• Task goal: The answer consists solely of the listing's lines from the first through the line containing "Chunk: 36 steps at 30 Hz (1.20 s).", each reproduced exactly.
■ ■ ■ ■ ■
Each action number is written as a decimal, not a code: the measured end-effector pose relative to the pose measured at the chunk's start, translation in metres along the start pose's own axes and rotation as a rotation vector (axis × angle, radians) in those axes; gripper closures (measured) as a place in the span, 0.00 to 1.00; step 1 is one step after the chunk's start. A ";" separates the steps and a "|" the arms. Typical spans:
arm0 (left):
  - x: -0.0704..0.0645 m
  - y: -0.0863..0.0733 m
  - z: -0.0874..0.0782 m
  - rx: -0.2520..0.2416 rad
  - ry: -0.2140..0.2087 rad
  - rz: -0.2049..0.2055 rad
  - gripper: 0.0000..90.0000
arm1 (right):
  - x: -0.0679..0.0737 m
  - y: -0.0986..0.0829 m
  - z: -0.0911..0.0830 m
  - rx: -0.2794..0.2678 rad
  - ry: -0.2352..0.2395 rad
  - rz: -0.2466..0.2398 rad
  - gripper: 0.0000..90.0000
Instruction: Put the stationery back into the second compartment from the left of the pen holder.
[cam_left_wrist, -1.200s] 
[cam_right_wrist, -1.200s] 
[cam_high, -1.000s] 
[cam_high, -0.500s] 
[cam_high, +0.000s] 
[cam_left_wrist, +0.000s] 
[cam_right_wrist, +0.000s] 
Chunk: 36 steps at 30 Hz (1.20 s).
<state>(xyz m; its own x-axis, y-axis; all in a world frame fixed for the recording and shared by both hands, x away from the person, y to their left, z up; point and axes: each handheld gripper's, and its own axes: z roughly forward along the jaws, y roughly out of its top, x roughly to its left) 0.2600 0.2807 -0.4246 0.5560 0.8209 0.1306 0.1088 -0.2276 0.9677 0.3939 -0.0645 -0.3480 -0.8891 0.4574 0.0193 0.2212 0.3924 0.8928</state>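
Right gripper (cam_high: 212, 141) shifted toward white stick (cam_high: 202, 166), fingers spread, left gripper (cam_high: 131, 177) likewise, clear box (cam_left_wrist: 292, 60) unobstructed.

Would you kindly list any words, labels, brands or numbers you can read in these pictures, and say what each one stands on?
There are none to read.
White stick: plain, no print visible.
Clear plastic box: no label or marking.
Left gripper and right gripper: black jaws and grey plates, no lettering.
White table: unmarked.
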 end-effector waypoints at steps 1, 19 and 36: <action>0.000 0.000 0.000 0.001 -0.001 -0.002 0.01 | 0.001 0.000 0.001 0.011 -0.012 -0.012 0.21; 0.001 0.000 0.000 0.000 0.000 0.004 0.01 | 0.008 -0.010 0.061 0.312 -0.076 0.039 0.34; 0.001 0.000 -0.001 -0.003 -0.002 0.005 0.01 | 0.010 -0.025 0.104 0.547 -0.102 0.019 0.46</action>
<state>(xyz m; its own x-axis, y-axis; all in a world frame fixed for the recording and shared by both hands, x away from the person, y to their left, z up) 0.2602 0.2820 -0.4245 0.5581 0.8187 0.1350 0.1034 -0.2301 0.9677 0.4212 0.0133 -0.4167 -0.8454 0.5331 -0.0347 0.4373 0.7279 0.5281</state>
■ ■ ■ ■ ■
• Task response:
Each action number is written as a decimal, not a code: the measured end-effector pose relative to the pose measured at the chunk's start, translation in metres along the start pose's own axes and rotation as a rotation vector (axis × angle, radians) in those axes; gripper closures (measured) as a place in the span, 0.00 to 1.00; step 1 is one step after the chunk's start. A ";" separates the steps and a "|" the arms. Typical spans:
arm0 (left):
  - x: -0.0704..0.0645 m
  - y: -0.0863..0.0733 m
  - z: -0.0874..0.0782 m
  - rx: -0.2520..0.2416 rad
  - ry: -0.2140..0.2087 rad
  - rz: -0.2049..0.2055 rad
  - gripper: 0.0000..90.0000
arm1 (right):
  - x: -0.0679..0.0737 m
  - y: -0.0986..0.0829 m
  - z: -0.0911..0.0830 m
  - rx: -0.2794..0.2678 rad
  - ry: -0.2352..0.2395 rad
  - rz: -0.2466..0.2398 rad
  - gripper: 0.0000..90.0000
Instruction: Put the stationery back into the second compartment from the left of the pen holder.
[cam_left_wrist, -1.200s] 
[cam_right_wrist, -1.200s] 
[cam_high, -1.000s] 
[cam_high, -0.500s] 
[cam_high, +0.000s] 
[cam_left_wrist, +0.000s] 
[cam_right_wrist, +0.000s] 
Chunk: 36 steps at 30 Hz (1.20 s).

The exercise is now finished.